I had some blueberries leftover from the weekend and I hate to waste. As I am not really a fan of eating them plain I thought I would whip up a batch of muffins. I mean, who doesn’t like a muffin, especially one with a crunchy, cinnamon topping. These muffins are so fast, so easy and to quote the title “to die for”. They are scrumptious! Try them today I think you will enjoy them! This recipe is from All Recipe’s.com.
To Die For Blueberry Muffins
From: All Recipes.com
- 1 1/2 cups all-purpose flour
- 3/4 cup white sugar
- 1/2 teaspoon salt
- 2 teaspoons baking powder
- 1/3 cup vegetable oil
- 1 egg
- 1/3 cup milk
- 1 cup fresh blueberries
- 1/2 cup white sugar
- 1/3 cup all-purpose flour
- 1/4 cup butter, cubed
- 1 1/2 teaspoons ground cinnamon
- Preheat oven to 400 degrees, spray muffin tins generously with cooking spray.
- Combine 1 1/2 cups flour, 3/4 cup sugar, salt and baking powder.
- Place vegetable oil into a 1 cup measuring cup; add the egg and enough milk to fill the cup.

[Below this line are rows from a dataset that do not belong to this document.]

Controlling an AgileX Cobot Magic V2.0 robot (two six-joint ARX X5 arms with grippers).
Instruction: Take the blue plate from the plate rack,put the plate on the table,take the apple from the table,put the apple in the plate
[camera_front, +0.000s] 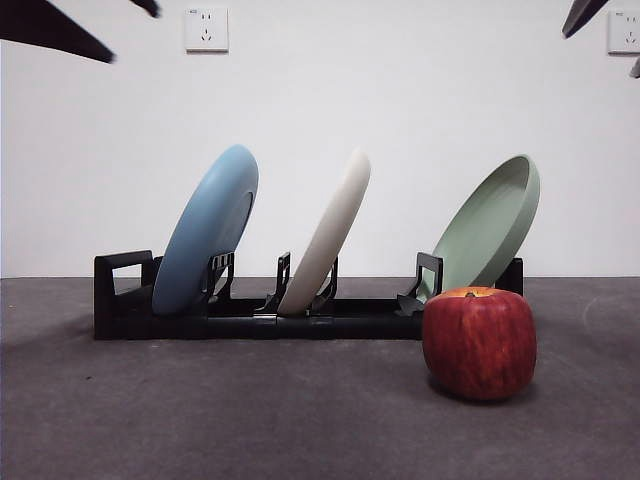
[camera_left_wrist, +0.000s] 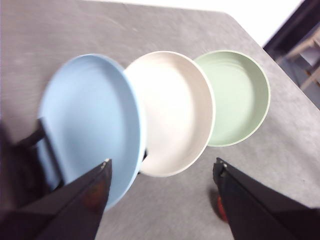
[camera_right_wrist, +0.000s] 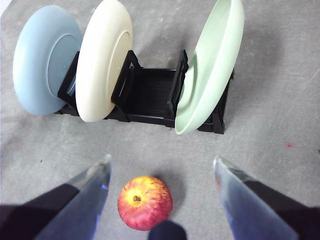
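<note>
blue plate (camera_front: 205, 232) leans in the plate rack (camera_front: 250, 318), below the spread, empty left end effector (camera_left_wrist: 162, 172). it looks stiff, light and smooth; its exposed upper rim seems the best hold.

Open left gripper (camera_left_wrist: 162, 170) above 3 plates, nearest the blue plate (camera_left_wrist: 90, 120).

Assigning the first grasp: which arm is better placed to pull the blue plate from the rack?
Left, probably. Its open hand hangs above the blue plate, which leans in the rack at the end farthest from the apple. The right hand is open over the apple, suiting the later step.
</note>
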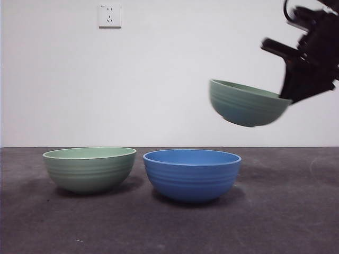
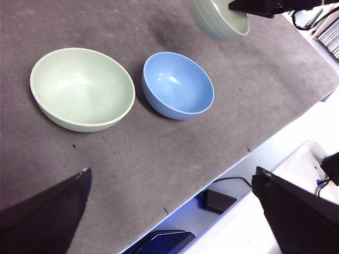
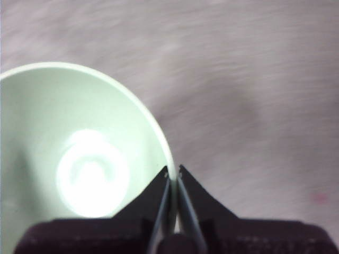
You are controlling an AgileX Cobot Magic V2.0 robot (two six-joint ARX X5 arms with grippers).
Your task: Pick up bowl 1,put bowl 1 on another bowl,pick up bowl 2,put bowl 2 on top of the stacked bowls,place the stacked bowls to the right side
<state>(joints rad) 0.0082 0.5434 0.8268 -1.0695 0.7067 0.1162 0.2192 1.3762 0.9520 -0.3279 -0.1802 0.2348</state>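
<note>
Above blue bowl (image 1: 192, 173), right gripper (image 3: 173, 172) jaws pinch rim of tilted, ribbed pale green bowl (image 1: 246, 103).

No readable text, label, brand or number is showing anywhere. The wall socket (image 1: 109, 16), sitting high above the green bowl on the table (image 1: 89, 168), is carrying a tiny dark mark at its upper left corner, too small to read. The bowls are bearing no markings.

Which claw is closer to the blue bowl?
Right. The right claw holds a green bowl in the air just above and beside the blue bowl; the left claw waits farther back.
</note>
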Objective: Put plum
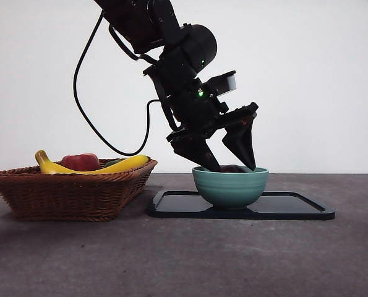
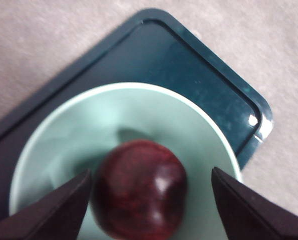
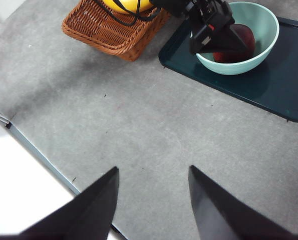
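Observation:
The plum (image 2: 138, 187), dark maroon and glossy, rests inside the teal bowl (image 2: 154, 115). My left gripper (image 2: 151, 171) reaches down into the bowl, open, one jaw on each side of the plum and a clear gap on one side. From the front, the left gripper (image 1: 233, 162) dips past the rim of the bowl (image 1: 230, 185), and only the top of the plum (image 1: 233, 168) shows. My right gripper (image 3: 153, 169) hangs open over bare table, far from the bowl (image 3: 261, 25) and the plum (image 3: 228, 57).
The bowl stands on a dark tray (image 1: 295, 207) right of a wicker basket (image 1: 72, 192), which holds bananas (image 1: 109, 166) and a red fruit (image 1: 80, 161). The table's edge (image 3: 38, 155) runs near the right gripper.

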Robot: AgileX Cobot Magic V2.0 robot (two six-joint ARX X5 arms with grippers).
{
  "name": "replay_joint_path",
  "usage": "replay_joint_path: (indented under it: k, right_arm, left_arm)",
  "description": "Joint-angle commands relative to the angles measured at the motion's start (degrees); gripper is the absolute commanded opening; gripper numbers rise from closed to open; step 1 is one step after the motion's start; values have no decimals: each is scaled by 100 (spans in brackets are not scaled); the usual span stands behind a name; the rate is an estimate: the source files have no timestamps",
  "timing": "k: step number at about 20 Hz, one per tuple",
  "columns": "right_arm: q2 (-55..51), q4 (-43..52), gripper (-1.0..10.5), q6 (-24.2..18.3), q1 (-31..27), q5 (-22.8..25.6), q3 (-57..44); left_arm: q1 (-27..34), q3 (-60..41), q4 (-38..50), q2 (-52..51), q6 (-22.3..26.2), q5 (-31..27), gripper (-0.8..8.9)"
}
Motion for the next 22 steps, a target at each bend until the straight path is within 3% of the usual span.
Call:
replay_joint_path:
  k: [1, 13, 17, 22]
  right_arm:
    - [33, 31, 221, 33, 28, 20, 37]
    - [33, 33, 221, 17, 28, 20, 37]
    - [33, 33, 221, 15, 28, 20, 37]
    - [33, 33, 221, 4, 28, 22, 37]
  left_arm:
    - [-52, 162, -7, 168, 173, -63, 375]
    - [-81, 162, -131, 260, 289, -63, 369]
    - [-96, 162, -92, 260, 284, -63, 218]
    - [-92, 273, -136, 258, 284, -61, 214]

- Mix egg, oil mixture with the flour mixture. Fold in blueberries.
- Fill muffin cups right to the top, and sprinkle with crumb topping mixture.
- To Make Crumb Topping: Mix together 1/2 cup sugar, 1/3 cup flour, 1/4 cup butter, and 1 1/2 teaspoons cinnamon. Mix with fork, and sprinkle over muffins before baking.
- Bake for 20 to 25 minutes in the preheated oven, or until done.
These muffins are a little bit of a challenge to get out of the pan unless you really sprayed the pan well, which apparently I did not because I had to pry them out, and they were hot and messy. Once I had them out I set them in liners to keep them from falling apart as they cooled. If you used the paper muffin liners, then part of the muffin gets lost on the paper. Nevertheless, they were delicious. I personally think they are best still warm, but be careful not to burn yourself on the hot blueberries.